Пришло время объединить свои силы, сплотиться перед лицом общего врага. Кровь убитых еще не высохла, она взывает к мщению с булыжников мостовой и стен домов. Тюрьмы переполнены, в городе свирепствуют голод и насилие.
Часто отец возвращался домой на рассвете, раздевался и тут же ложился в постель. Из предосторожности он дожидался темноты и только тогда выходил из дома. Тогда мать падала на колени и молила аллаха отвести от нас беду. Она знала, что отец не может спать спокойно, пока на его родине царит несправедливость. Знала, что его томит жажда мщения, пусть даже ценой собственной жизни. Убитые демонстранты были из нашего квартала, нашими соседями — рабочими и моряками. Салех Хаззум тоже стал жертвой. Он живет болью и страданиями своих соотечественников. Мать попросила меня, чтобы я тайком следовал по пятам отца и пришел ему на помощь. Однако отец, обладавший прекрасным слухом, довольно быстро обнаружил меня и приказал вернуться домой. Я не осмелился выказать неповиновение. «Возвращайся домой, — крикнул он мне, — и не смей вмешиваться в мои дела!»

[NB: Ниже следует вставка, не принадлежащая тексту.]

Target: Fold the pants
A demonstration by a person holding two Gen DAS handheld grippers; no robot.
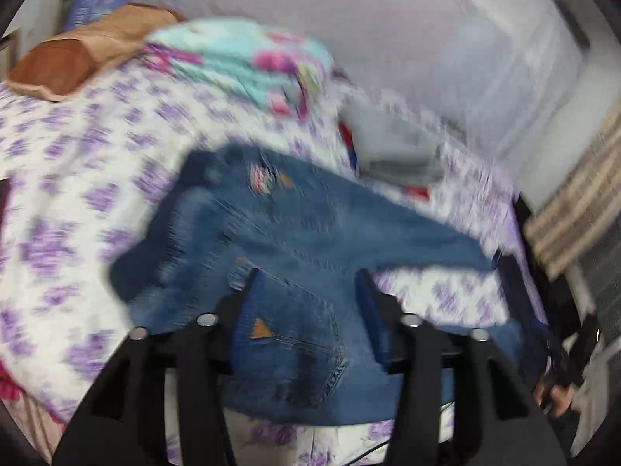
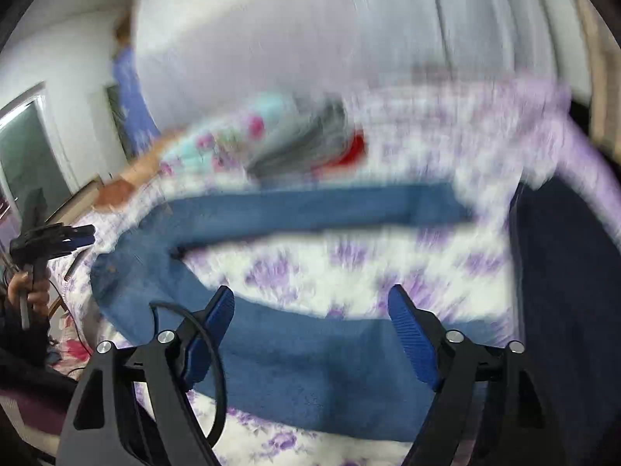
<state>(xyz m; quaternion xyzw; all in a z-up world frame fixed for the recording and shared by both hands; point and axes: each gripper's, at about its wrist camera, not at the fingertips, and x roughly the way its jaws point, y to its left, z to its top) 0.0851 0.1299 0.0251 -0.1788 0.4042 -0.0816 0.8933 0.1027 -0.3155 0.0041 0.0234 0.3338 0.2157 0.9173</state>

Старый моряк, портовый волк, признанный лидер, он и теперь не сидел сложа руки, создал и возглавил партизанский отряд. Я видел, как мужчины выходили к нему навстречу из укрытий и следовали за ним. Он шел впереди, гордо подняв голову — настоящий командир. Он словно помолодел. Его походка стала упругой и легкой, взгляд — живым, движения — полными энергии. И хотя меня восхищали его сила и отвага, я все время опасался за его жизнь. Воображение рисовало мне страшные картины. Если отец не прекратит борьбу, его ждет смертная казнь. По ночам меня преследовало одно и то же видение: безликий труп, раскачивающийся на виселице. В эти трудные для него времена я особенно остро ощущал сыновнюю любовь к нему. «Возьми меня с собой, — хотелось мне крикнуть. — Я твой сын, твоя опора! Я готов умереть за тебя!» Но он приказал мне уйти, а его приказы не подлежали обсуждению.
Домой я возвращался, испытывая чувство досады на себя, но матери не стал всего рассказывать. Мне удалось убедить ее, что в темноте я потерял отца из виду. Такое объяснение ее вполне успокоило, и она отправилась спать. А сам я бодрствовал до рассвета, поджидая отца. Он вошел тихо, словно призрак, не зажигая света. Я притворился спящим. При свете спички, которзпю он зажег, чтобы не оступиться, я увидел у него в руке револьвер. Вероятно, он прятал оружие в саду, потому что через минуту он выскользнул за дверь и направился туда.